The individual defendant Martinez was served on December 7th and the defendant insurance company on December 9, 1970. They had 20 days thereafter in which to plead or answer. Plaintiffs filed a motion for default on December 29, 1970 and default was entered against Martinez on December 29, 1970, and against the insurance company on January 4, 1970.

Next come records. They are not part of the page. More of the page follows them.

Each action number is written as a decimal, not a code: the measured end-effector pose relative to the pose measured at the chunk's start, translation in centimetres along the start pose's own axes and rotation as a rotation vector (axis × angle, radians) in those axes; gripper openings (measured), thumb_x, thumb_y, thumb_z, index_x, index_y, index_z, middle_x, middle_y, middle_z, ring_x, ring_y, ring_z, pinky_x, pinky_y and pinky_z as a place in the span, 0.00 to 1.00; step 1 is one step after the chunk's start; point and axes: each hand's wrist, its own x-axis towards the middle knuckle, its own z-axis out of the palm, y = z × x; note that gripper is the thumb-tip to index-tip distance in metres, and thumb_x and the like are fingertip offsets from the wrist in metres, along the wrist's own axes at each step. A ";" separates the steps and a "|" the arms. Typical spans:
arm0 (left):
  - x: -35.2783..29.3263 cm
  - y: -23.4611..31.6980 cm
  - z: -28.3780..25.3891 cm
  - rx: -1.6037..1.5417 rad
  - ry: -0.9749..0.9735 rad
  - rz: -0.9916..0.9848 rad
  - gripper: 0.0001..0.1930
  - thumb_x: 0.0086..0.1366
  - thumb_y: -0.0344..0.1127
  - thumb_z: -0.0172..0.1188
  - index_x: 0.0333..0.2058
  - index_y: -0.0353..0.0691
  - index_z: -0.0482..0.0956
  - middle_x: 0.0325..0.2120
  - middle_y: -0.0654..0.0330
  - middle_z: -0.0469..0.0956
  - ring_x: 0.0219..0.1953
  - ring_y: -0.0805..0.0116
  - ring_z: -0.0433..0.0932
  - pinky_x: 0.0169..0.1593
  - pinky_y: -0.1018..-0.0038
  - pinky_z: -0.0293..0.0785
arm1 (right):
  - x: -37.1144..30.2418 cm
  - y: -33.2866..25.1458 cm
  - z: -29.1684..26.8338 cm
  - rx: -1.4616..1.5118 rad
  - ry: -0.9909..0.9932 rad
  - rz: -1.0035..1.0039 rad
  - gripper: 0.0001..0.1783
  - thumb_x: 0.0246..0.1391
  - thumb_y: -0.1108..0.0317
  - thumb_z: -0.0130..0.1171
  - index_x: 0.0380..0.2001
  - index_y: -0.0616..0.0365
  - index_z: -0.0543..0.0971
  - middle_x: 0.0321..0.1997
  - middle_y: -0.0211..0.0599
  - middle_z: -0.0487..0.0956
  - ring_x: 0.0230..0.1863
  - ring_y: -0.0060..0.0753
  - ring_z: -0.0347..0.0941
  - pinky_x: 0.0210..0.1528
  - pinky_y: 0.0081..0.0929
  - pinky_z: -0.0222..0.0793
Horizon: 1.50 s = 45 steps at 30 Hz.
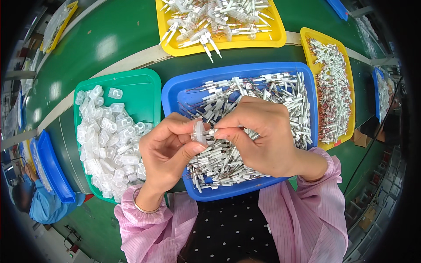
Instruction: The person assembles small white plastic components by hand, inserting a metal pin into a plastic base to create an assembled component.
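Observation:
My left hand [166, 147] pinches a clear plastic cover [199, 131] between thumb and fingers, held on edge above the trays. From the right, my right hand [263, 136] grips a slim white wired part [211, 132] in its fingertips. The part's end meets the face of the cover; whether it sits inside cannot be told. Below both hands stands a blue tray [239, 69] heaped with similar white parts with thin dark leads. Beside my left hand, a green tray [147, 90] holds a pile of loose clear plastic covers [107, 138].
A yellow tray [223, 49] of covers joined with white parts stands at the far side. Another yellow tray [347, 72], full of white wired parts, is at the right. Blue trays [55, 168] line the left, near a person in blue [55, 201]. The worktop [118, 41] is green.

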 end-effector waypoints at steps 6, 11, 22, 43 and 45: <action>-0.2 -0.3 0.1 0.209 0.020 0.104 0.14 0.49 0.19 0.63 0.36 0.29 0.74 0.31 0.55 0.73 0.33 0.71 0.74 0.40 0.76 0.72 | -0.8 0.1 0.9 -0.077 0.112 -0.103 0.07 0.33 0.82 0.62 0.19 0.60 0.76 0.16 0.34 0.73 0.16 0.33 0.66 0.17 0.26 0.59; 0.2 0.5 -0.3 0.268 -0.088 0.152 0.15 0.49 0.22 0.64 0.38 0.29 0.74 0.33 0.53 0.74 0.36 0.65 0.76 0.40 0.74 0.72 | -1.0 -0.8 0.0 -0.058 0.079 -0.208 0.07 0.34 0.79 0.63 0.21 0.60 0.75 0.15 0.34 0.70 0.15 0.34 0.65 0.18 0.28 0.60; 0.4 1.8 -0.9 0.228 0.153 0.067 0.17 0.52 0.29 0.63 0.41 0.30 0.73 0.35 0.53 0.76 0.39 0.63 0.76 0.42 0.73 0.71 | -0.9 13.2 -23.4 -1.232 0.192 0.336 0.07 0.39 0.78 0.55 0.26 0.63 0.79 0.28 0.46 0.77 0.34 0.48 0.73 0.39 0.37 0.69; 0.8 1.4 -0.5 -0.261 0.095 -0.138 0.17 0.59 0.30 0.56 0.46 0.28 0.69 0.36 0.52 0.75 0.31 0.69 0.75 0.28 0.81 0.67 | 0.9 7.5 -15.8 -1.017 0.437 -0.024 0.04 0.45 0.82 0.56 0.28 0.65 0.76 0.31 0.40 0.77 0.35 0.32 0.74 0.39 0.22 0.67; 0.8 1.4 -0.5 -0.323 0.093 -0.151 0.17 0.59 0.30 0.57 0.46 0.28 0.68 0.36 0.50 0.75 0.31 0.69 0.75 0.28 0.81 0.68 | 1.1 4.6 -13.0 -0.622 0.428 0.023 0.04 0.44 0.83 0.56 0.27 0.68 0.76 0.31 0.38 0.77 0.35 0.28 0.73 0.38 0.22 0.68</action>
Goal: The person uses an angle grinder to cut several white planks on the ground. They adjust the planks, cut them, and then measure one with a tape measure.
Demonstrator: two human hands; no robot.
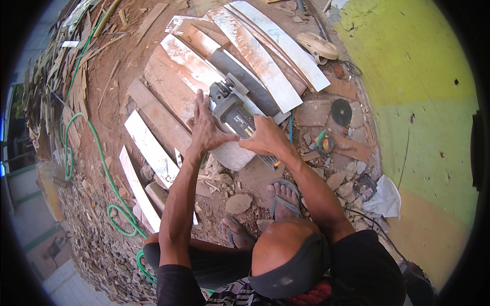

Defendants filed an answer on January 21, 1971 and denied negligence and other matters and affirmatively alleged contributory negligence on the part of the injured plaintiff and that the negligence of a third party caused the alleged injuries or damages. At the same time defendants filed a motion to set aside the default and later filed a supplemental motion to set aside the default. These motions set forth that plaintiffs’ pleadings were mailed to the de*406fendant’s home office in Iowa and from there remailed to the local office in Miami, Florida. The attachments to the motions indicate the Miami office mailed the complaints to its attorney on December 21, 1970. This was in time for an answer or pleadings to be properly filed by defendants. These pleadings were not delivered to the attorney for the defendants until January 6, 1971, as evidenced by his receipt for certified mail. By the time the pleadings were delivered to defendants’ local attorney the defaults had been entered. Defendants claim they suffered late delivery of mail due to the Christmas holidays; that they were not negligent, careless or inadvertent; that they have a meritorious defense and are ready for an early and speedy trial. Cf. Miami Dolphins, Ltd. v. Florida Dept. of Commerce, Fla.App.1971, 252 So.2d 396.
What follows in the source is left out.